BEGIN Dataset section
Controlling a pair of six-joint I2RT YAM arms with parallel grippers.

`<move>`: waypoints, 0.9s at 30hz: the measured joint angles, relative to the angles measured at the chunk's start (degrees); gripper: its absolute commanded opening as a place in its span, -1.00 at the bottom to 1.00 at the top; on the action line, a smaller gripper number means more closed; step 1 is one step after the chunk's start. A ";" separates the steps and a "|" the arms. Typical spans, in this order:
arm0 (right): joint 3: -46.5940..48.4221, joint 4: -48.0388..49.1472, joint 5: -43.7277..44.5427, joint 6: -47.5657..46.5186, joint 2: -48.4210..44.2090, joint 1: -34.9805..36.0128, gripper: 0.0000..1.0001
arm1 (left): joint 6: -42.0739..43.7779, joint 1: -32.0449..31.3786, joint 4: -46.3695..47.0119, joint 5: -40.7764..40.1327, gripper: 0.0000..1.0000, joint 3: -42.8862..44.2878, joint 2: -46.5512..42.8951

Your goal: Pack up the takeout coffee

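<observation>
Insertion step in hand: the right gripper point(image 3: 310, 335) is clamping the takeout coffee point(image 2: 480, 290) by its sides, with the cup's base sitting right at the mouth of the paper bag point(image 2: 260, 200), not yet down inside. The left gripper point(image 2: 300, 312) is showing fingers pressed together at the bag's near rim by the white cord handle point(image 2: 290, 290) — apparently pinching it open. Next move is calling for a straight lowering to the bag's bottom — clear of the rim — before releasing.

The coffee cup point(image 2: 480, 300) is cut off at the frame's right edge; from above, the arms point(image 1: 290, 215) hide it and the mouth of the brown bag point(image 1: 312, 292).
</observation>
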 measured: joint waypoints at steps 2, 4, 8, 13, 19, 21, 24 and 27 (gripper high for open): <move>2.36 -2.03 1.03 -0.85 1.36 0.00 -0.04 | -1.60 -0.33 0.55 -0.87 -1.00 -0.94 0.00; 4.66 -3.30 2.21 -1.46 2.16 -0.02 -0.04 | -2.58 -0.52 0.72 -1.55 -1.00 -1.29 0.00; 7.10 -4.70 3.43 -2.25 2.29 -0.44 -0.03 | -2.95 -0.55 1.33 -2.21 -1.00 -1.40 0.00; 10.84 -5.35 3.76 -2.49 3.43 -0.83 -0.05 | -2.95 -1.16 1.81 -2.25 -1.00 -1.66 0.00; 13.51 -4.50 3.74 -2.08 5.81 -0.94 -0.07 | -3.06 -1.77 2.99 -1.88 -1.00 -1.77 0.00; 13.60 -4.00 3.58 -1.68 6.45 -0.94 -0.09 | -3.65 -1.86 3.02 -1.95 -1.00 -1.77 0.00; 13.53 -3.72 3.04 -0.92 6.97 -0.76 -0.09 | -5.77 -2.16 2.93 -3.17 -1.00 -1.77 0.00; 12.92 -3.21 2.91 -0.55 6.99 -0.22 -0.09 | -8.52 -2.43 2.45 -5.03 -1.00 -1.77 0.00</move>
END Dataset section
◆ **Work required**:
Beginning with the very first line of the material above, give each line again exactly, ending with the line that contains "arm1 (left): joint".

◆ **Answer for this exercise**:
Controlling a pair of six-joint I2RT YAM arms with parallel grippers.

`<move>`: waypoints, 0.9s at 30hz: the measured joint angles, relative to the angles measured at the chunk's start (degrees); gripper: its absolute commanded opening as a place in its span, -1.00 at the bottom to 1.00 at the top; on the action line, a smaller gripper number means more closed; step 1 is one step after the chunk's start. A ";" separates the steps and a "|" the arms. Typical spans, in this order:
arm0 (right): joint 3: -46.5940..48.4221, joint 4: -48.0388..49.1472, joint 5: -43.7277..44.5427, joint 6: -47.5657..46.5186, joint 2: -48.4210..44.2090, joint 1: -34.9805..36.0128, gripper: 0.0000..1.0001
arm1 (left): joint 6: -42.0739..43.7779, joint 1: -32.0449..31.3786, joint 4: -46.3695..47.0119, joint 5: -40.7764..40.1327, gripper: 0.0000..1.0000, joint 3: -42.8862..44.2878, joint 2: -46.5512..42.8951

The exercise asks for nothing further.